The current dfa approach works only intra-procedurally instead of globally, so the above case cannot yet be handled correctly. The compiler does not see that i is initialized. To work around this, add an assignment to i at the entry of the outer subroutine body.
Units and packages
TDBF support for Visual FoxPro files
- Overview: TDBf now has explicit support for Visual FoxPro (tablelevel 30) files, including the VarBinary and VarChar datatypes.
- Notes: TDBF version increased to 7.0.0.
- More information: The code does not support .dbc containers, only freestanding dbfs. It does not support (and quite likely will never support) .cdx index files.
Additionally, TDBf is now included in the database test suite and has received several fixes (including better Visual FoxPro codepage support).
Bufdataset supports ftAutoInc fields
- Overview: Bufdataset now has support for automatically increasing ftAutoinc field values.
TDBF, bufdataset (and descendents such as TSQLQuery) allow escaped delimiters in string expression filter
- Overview: filters that contain string expressions should be quoted (using either ' or "). However, having the same quotes within the filter was not parsed as there was no support for escaping quotes in the string
Support has been added for escaping quotes to allow this.
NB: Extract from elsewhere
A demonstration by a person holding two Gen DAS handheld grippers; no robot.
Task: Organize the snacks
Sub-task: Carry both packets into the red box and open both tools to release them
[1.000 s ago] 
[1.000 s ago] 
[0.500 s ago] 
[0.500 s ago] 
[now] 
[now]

- Notes: Double up the delimiter within the string to escape the delimiter. Example:
Filter:='(NAME=''O''''Malley''''s "Magic" Hammer'')';
//which gives
//(NAME='O''Malley''s "Magic" Hammer')
//which will match record
//O'Malley's "Magic" Hammer
- More information: N/A
TODBCConnection (odbcconn) Support for 64 bit ODBC
- Overview: 64 bit ODBC support has been added.
- Notes: if you use unixODBC version 2.3 or higher on Linux/Unix, the unit has to be (re)compiled with -dODBCVER352 to enable 64 bit support
- More information: Only tested on Windows and Linux.
TZipper support for zip64 format
- Overview: TZipper now supports the zip64 extensions to the zip file format: > 65535 files and > 4GB file size (bug #23533). Related fixes also allow path/filenames > 255 characters.
- Notes: the zip64 format will automatically be used if the number or size of files involved exceed the limits of the old zip format. Note that there still are 2GB limits on streams as used in extraction/compression. Zip64 is unrelated to the processor type/bitness (such as x86, x64, ...).
- More information: More information on zip64: http://en.wikipedia.org/wiki/ZIP_%28file_format%29#ZIP64
- Overview: Most file-related routines from the system and sysutils units have been made codepage-aware: they now accept ansistrings encoded in arbitrary codepages as well as unicodestrings, and will convert these to the appropriate codepage before calling OS APIs.
- Notes: /
- More information: Detailed list of all related changes to the RTL.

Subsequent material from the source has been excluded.